- _Data section_
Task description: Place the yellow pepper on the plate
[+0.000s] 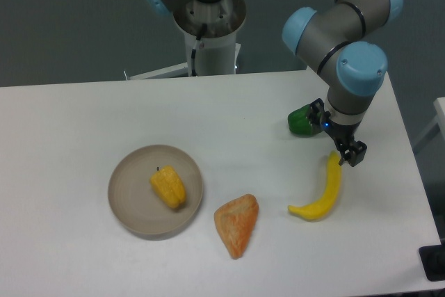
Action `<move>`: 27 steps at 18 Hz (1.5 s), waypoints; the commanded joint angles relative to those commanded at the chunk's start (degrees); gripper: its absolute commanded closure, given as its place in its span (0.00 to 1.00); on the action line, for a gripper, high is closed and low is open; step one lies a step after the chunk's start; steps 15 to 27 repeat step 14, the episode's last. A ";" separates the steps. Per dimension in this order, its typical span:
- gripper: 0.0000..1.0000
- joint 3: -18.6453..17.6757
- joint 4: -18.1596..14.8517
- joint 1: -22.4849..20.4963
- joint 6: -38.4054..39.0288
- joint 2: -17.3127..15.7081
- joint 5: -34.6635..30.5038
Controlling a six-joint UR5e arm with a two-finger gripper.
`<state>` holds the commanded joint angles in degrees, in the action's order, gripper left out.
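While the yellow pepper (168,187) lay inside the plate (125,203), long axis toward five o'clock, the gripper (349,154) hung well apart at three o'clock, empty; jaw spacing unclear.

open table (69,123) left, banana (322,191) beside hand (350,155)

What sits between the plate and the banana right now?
In the camera view, the orange wedge-shaped piece lies on the table between the plate and the banana, touching neither.
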<state>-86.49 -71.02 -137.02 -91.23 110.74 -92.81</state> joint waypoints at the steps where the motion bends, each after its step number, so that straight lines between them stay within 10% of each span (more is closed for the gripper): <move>1: 0.00 0.00 0.00 0.00 0.00 0.00 0.00; 27: 0.00 0.26 0.26 -0.35 0.00 0.18 2.46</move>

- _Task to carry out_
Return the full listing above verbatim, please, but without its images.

- _Expected answer_
Task description: Place the yellow pepper on the plate
[+0.000s] 
Action `<move>`: 27 steps at 18 Hz (1.5 s), waypoints; the commanded joint angles relative to those commanded at the chunk's start (degrees); gripper: its absolute commanded closure, given as its place in its span (0.00 to 1.00); on the action line, for a gripper, high is closed and low is open; step one lies a step after the chunk's start; steps 15 to 27 repeat step 14, the episode's last. A ";" separates the steps. Per dimension in this order, its typical span:
- gripper: 0.0000..1.0000
- joint 3: -18.6453..17.6757
- joint 4: -18.1596..14.8517
- joint 1: -22.4849..20.4963
- joint 6: -38.4054..39.0288
- joint 2: -17.3127..15.7081
- joint 5: -34.6635..30.5038
Controlling a six-joint UR5e arm with a two-finger gripper.
`<state>` holds the commanded joint angles in degrees, in the action's order, gripper left out.
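While the yellow pepper (168,187) lay inside the plate (125,203), long axis toward five o'clock, the gripper (349,154) hung well apart at three o'clock, empty; jaw spacing unclear.

open table (69,123) left, banana (322,191) beside hand (350,155)

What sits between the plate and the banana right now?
In the camera view, the orange wedge-shaped piece lies on the table between the plate and the banana, touching neither.
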<state>-86.49 -71.02 -137.02 -91.23 110.74 -92.81</state> joint waypoints at the steps where the motion bends, each after its step number, so that straight lines between them stay within 10% of each span (more is closed for the gripper): <move>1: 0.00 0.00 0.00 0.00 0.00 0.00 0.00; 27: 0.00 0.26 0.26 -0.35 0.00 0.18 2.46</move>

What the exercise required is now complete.